EXERCISE BRIEF: Write out the records again exactly. Nothing should be dropped.

_ _ _ _ _

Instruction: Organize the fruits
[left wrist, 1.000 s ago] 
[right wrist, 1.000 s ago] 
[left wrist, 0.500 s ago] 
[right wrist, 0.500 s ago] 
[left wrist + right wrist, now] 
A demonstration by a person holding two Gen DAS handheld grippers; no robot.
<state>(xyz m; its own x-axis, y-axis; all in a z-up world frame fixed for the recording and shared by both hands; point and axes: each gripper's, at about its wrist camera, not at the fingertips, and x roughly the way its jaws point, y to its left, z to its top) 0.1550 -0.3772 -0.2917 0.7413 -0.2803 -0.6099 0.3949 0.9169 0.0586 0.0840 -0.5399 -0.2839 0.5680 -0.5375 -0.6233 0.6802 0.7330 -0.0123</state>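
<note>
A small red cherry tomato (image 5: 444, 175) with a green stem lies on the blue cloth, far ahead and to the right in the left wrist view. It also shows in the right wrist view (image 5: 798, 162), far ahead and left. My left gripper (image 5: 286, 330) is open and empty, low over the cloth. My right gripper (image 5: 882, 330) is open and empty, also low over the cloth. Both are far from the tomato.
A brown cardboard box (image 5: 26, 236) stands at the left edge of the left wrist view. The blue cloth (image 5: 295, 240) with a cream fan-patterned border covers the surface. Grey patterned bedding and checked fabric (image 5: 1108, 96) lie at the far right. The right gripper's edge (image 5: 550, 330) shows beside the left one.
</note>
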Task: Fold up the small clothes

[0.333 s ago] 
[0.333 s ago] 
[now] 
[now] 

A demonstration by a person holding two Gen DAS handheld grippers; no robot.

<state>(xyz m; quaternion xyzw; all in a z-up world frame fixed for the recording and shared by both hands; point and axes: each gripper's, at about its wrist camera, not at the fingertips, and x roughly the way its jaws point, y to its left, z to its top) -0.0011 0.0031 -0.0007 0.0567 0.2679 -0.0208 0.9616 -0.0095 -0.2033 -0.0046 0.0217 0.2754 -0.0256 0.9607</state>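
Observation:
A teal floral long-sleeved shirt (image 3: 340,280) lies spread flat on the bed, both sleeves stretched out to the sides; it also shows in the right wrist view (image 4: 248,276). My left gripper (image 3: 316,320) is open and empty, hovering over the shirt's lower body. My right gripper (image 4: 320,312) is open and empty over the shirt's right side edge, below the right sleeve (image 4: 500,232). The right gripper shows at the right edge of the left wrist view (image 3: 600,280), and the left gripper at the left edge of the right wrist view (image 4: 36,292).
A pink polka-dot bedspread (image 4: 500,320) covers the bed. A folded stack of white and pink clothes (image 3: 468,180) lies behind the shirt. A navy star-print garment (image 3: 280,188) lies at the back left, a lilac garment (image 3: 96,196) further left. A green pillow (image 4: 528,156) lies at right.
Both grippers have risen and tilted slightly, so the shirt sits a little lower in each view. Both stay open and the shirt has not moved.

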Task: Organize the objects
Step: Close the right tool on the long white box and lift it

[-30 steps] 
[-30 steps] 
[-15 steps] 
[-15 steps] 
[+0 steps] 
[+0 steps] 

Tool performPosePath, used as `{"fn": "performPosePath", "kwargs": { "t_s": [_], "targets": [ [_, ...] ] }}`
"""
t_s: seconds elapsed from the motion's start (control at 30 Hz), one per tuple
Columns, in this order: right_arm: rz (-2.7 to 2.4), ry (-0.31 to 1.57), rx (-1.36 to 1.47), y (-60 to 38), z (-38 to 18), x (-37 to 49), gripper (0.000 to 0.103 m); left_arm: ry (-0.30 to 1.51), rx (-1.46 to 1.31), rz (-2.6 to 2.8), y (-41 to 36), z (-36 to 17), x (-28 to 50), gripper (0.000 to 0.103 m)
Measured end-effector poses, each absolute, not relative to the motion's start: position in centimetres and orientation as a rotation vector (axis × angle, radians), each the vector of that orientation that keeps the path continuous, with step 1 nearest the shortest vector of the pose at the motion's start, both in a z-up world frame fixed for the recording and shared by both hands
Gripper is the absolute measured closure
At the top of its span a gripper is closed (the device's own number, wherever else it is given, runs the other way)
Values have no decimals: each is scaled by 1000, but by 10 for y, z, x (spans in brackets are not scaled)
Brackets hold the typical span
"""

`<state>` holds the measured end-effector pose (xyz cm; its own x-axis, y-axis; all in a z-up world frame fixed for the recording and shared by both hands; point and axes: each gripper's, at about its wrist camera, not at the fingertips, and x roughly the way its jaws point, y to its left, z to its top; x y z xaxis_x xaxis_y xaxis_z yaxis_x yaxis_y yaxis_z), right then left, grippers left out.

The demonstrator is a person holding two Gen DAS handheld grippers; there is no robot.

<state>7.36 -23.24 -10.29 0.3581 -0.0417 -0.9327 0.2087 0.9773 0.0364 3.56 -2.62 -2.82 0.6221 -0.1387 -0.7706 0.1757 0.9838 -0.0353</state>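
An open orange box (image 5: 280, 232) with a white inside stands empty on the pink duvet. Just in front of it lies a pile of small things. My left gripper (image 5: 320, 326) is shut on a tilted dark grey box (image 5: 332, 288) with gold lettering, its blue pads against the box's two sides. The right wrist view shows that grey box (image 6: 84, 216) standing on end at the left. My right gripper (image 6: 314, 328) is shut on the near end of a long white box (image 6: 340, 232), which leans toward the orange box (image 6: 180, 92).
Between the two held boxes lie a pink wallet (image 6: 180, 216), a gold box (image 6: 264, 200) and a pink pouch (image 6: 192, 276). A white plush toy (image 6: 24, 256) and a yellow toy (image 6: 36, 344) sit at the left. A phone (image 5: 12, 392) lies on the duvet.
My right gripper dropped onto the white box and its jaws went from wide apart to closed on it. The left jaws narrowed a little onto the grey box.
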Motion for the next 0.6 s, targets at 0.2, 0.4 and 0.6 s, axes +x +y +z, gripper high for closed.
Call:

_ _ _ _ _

REPLY TO THE TASK:
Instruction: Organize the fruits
[left wrist, 1.000 s ago] 
[right wrist, 1.000 s ago] 
[left wrist, 0.500 s ago] 
[right wrist, 0.500 s ago] 
[left wrist + right wrist, now] 
A demonstration by a person holding two Gen DAS handheld grippers; no robot.
<state>(xyz m; its own x-axis, y-axis; all in a z-up world frame fixed for the recording and shared by both hands; point and axes: each gripper's, at about its wrist camera, not at the fingertips, and x roughly the way its jaws point, y to its left, z to its top) 0.1550 -0.3772 -0.2917 0.7413 -0.2803 -0.6099 0.3949 0.9169 0.0586 0.0840 -0.5399 -0.2839 0.5680 -0.5375 -0.6233 0.6802 0.7330 -0.0123</state>
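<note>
A small red cherry tomato (image 5: 444, 175) with a green stem lies on the blue cloth, far ahead and to the right in the left wrist view. It also shows in the right wrist view (image 5: 798, 162), far ahead and left. My left gripper (image 5: 286, 330) is open and empty, low over the cloth. My right gripper (image 5: 882, 330) is open and empty, also low over the cloth. Both are far from the tomato.
A brown cardboard box (image 5: 26, 236) stands at the left edge of the left wrist view. The blue cloth (image 5: 295, 240) with a cream fan-patterned border covers the surface. Grey patterned bedding and checked fabric (image 5: 1108, 96) lie at the far right. The right gripper's edge (image 5: 550, 330) shows beside the left one.
</note>
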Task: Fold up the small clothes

[0.333 s ago] 
[0.333 s ago] 
[now] 
[now] 

A demonstration by a person holding two Gen DAS handheld grippers; no robot.

<state>(xyz m; quaternion xyzw; all in a z-up world frame fixed for the recording and shared by both hands; point and axes: each gripper's, at about its wrist camera, not at the fingertips, and x roughly the way its jaws point, y to its left, z to its top) -0.0011 0.0031 -0.0007 0.0567 0.2679 -0.0208 0.9616 -0.0095 -0.2033 -0.0046 0.0217 0.2754 -0.0256 0.9607</state>
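Observation:
A teal floral long-sleeved shirt (image 3: 340,280) lies spread flat on the bed, both sleeves stretched out to the sides; it also shows in the right wrist view (image 4: 248,276). My left gripper (image 3: 316,320) is open and empty, hovering over the shirt's lower body. My right gripper (image 4: 320,312) is open and empty over the shirt's right side edge, below the right sleeve (image 4: 500,232). The right gripper shows at the right edge of the left wrist view (image 3: 600,280), and the left gripper at the left edge of the right wrist view (image 4: 36,292).
A pink polka-dot bedspread (image 4: 500,320) covers the bed. A folded stack of white and pink clothes (image 3: 468,180) lies behind the shirt. A navy star-print garment (image 3: 280,188) lies at the back left, a lilac garment (image 3: 96,196) further left. A green pillow (image 4: 528,156) lies at right.
Both grippers have risen and tilted slightly, so the shirt sits a little lower in each view. Both stay open and the shirt has not moved.
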
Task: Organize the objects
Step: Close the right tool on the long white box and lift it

[-30 steps] 
[-30 steps] 
[-15 steps] 
[-15 steps] 
[+0 steps] 
[+0 steps] 

Tool performPosePath, used as `{"fn": "performPosePath", "kwargs": { "t_s": [_], "targets": [ [_, ...] ] }}`
"""
t_s: seconds elapsed from the motion's start (control at 30 Hz), one per tuple
Columns, in this order: right_arm: rz (-2.7 to 2.4), ry (-0.31 to 1.57), rx (-1.36 to 1.47), y (-60 to 38), z (-38 to 18), x (-37 to 49), gripper (0.000 to 0.103 m); left_arm: ry (-0.30 to 1.51), rx (-1.46 to 1.31), rz (-2.6 to 2.8), y (-41 to 36), z (-36 to 17), x (-28 to 50), gripper (0.000 to 0.103 m)
Measured end-effector poses, each absolute, not relative to the motion's start: position in centimetres and orientation as a rotation vector (axis × angle, radians), each the vector of that orientation that keeps the path continuous, with step 1 nearest the shortest vector of the pose at the motion's start, both in a z-up world frame fixed for the recording and shared by both hands
Gripper is the absolute measured closure
At the top of its span a gripper is closed (the device's own number, wherever else it is given, runs the other way)
Values have no decimals: each is scaled by 1000, but by 10 for y, z, x (spans in brackets are not scaled)
Brackets hold the typical span
"""

`<state>` holds the measured end-effector pose (xyz cm; its own x-axis, y-axis; all in a z-up world frame fixed for the recording and shared by both hands; point and axes: each gripper's, at about its wrist camera, not at the fingertips, and x roughly the way its jaws point, y to its left, z to its top; x y z xaxis_x xaxis_y xaxis_z yaxis_x yaxis_y yaxis_z), right then left, grippers left out.

The demonstrator is a person holding two Gen DAS handheld grippers; there is no robot.

<state>7.36 -23.24 -10.29 0.3581 -0.0417 -0.9327 0.2087 0.9773 0.0364 3.56 -2.62 -2.82 0.6221 -0.1387 -0.7706 0.1757 0.9838 -0.0353</state>
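An open orange box (image 5: 280, 232) with a white inside stands empty on the pink duvet. Just in front of it lies a pile of small things. My left gripper (image 5: 320, 326) is shut on a tilted dark grey box (image 5: 332, 288) with gold lettering, its blue pads against the box's two sides. The right wrist view shows that grey box (image 6: 84, 216) standing on end at the left. My right gripper (image 6: 314, 328) is shut on the near end of a long white box (image 6: 340, 232), which leans toward the orange box (image 6: 180, 92).
Between the two held boxes lie a pink wallet (image 6: 180, 216), a gold box (image 6: 264, 200) and a pink pouch (image 6: 192, 276). A white plush toy (image 6: 24, 256) and a yellow toy (image 6: 36, 344) sit at the left. A phone (image 5: 12, 392) lies on the duvet.
My right gripper dropped onto the white box and its jaws went from wide apart to closed on it. The left jaws narrowed a little onto the grey box.
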Motion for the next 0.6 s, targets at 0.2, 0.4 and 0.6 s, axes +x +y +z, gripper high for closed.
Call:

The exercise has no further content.